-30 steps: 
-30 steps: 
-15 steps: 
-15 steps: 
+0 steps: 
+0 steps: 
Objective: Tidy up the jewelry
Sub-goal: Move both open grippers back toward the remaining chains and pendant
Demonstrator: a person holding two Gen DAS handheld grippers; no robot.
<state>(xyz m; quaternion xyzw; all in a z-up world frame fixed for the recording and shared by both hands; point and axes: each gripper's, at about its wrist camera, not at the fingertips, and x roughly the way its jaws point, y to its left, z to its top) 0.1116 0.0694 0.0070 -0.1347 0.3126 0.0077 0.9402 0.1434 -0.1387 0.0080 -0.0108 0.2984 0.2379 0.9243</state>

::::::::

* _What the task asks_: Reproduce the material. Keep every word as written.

* _Response area_:
-30 steps: 
-30 steps: 
-15 steps: 
-15 steps: 
+0 steps: 
+0 steps: 
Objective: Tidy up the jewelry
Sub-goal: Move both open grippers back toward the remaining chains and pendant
Demonstrator: a person holding two Gen DAS handheld grippers; no robot.
<state>(xyz m; quaternion xyzw; all in a z-up world frame fixed for the recording and shared by both hands; point and axes: each gripper's, at about its wrist camera, not at the fingertips, and x roughly the way its jaws point, y to its left, z to its top) 0.1116 0.0694 0.0070 -0.1347 0.3126 0.0077 0.9402 0.1434 -0.1387 0.0080 -0.0108 0.2984 0.2379 0.9243</state>

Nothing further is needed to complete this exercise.